_REQUIRED ACTION:_ A word-for-word copy is required of the line containing "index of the" and of each line after it in the material below, through the last one.

┌─ DATA SECTION

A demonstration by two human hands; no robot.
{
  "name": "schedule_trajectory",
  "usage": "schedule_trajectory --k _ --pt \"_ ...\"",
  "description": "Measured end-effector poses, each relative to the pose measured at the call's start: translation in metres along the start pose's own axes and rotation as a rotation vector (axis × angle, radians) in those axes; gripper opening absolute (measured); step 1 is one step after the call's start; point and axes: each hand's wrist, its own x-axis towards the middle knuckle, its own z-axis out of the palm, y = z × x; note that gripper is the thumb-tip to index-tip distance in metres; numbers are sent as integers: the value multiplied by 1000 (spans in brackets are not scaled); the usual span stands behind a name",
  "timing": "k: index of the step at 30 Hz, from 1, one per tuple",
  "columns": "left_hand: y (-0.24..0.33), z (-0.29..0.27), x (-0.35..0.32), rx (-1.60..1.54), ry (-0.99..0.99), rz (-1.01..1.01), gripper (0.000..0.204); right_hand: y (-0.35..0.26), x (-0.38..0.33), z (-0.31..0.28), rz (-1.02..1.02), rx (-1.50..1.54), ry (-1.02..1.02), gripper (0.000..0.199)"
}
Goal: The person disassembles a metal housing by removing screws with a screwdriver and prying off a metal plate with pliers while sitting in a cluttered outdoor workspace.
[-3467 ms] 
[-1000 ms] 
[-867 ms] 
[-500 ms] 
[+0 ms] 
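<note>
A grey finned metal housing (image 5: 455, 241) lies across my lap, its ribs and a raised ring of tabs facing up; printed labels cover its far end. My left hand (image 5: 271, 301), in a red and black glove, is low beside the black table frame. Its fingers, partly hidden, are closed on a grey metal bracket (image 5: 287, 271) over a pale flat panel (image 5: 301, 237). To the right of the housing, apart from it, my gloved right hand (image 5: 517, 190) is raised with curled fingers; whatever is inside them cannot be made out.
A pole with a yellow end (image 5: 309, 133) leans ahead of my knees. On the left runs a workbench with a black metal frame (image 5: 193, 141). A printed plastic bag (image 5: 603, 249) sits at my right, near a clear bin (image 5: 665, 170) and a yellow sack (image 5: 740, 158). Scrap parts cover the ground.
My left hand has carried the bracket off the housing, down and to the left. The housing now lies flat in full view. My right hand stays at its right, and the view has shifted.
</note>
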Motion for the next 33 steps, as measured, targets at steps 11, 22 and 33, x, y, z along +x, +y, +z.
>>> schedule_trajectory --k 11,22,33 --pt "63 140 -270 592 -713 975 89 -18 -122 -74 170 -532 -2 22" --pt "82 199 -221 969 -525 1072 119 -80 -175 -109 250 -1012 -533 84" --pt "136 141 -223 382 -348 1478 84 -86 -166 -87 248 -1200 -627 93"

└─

_REPLY:_
  "timing": "k: index of the step at 30 Hz, from 1, one per tuple",
  "columns": "left_hand: y (-0.24..0.33), z (-0.29..0.27), x (-0.35..0.32), rx (-1.60..1.54), ry (-0.99..0.99), rz (-1.01..1.01), gripper (0.000..0.204); right_hand: y (-0.35..0.26), x (-0.38..0.33), z (-0.31..0.28), rz (-1.02..1.02), rx (-1.50..1.54), ry (-1.02..1.02), gripper (0.000..0.199)"
}
Goal: The person disassembles a metal housing by removing screws with a screwdriver and prying off a metal plate with pliers while sitting in a cluttered outdoor workspace.
[-3467 ms] 
[-1000 ms] 
[-867 ms] 
[-500 ms] 
[+0 ms] 
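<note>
A grey finned metal housing (image 5: 455, 241) lies across my lap, its ribs and a raised ring of tabs facing up; printed labels cover its far end. My left hand (image 5: 271, 301), in a red and black glove, is low beside the black table frame. Its fingers, partly hidden, are closed on a grey metal bracket (image 5: 287, 271) over a pale flat panel (image 5: 301, 237). To the right of the housing, apart from it, my gloved right hand (image 5: 517, 190) is raised with curled fingers; whatever is inside them cannot be made out.
A pole with a yellow end (image 5: 309, 133) leans ahead of my knees. On the left runs a workbench with a black metal frame (image 5: 193, 141). A printed plastic bag (image 5: 603, 249) sits at my right, near a clear bin (image 5: 665, 170) and a yellow sack (image 5: 740, 158). Scrap parts cover the ground.
My left hand has carried the bracket off the housing, down and to the left. The housing now lies flat in full view. My right hand stays at its right, and the view has shifted.
</note>
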Motion for the next 33 steps, as measured, targets at steps 11, 22 and 33, x, y, z along +x, +y, +z.
>>> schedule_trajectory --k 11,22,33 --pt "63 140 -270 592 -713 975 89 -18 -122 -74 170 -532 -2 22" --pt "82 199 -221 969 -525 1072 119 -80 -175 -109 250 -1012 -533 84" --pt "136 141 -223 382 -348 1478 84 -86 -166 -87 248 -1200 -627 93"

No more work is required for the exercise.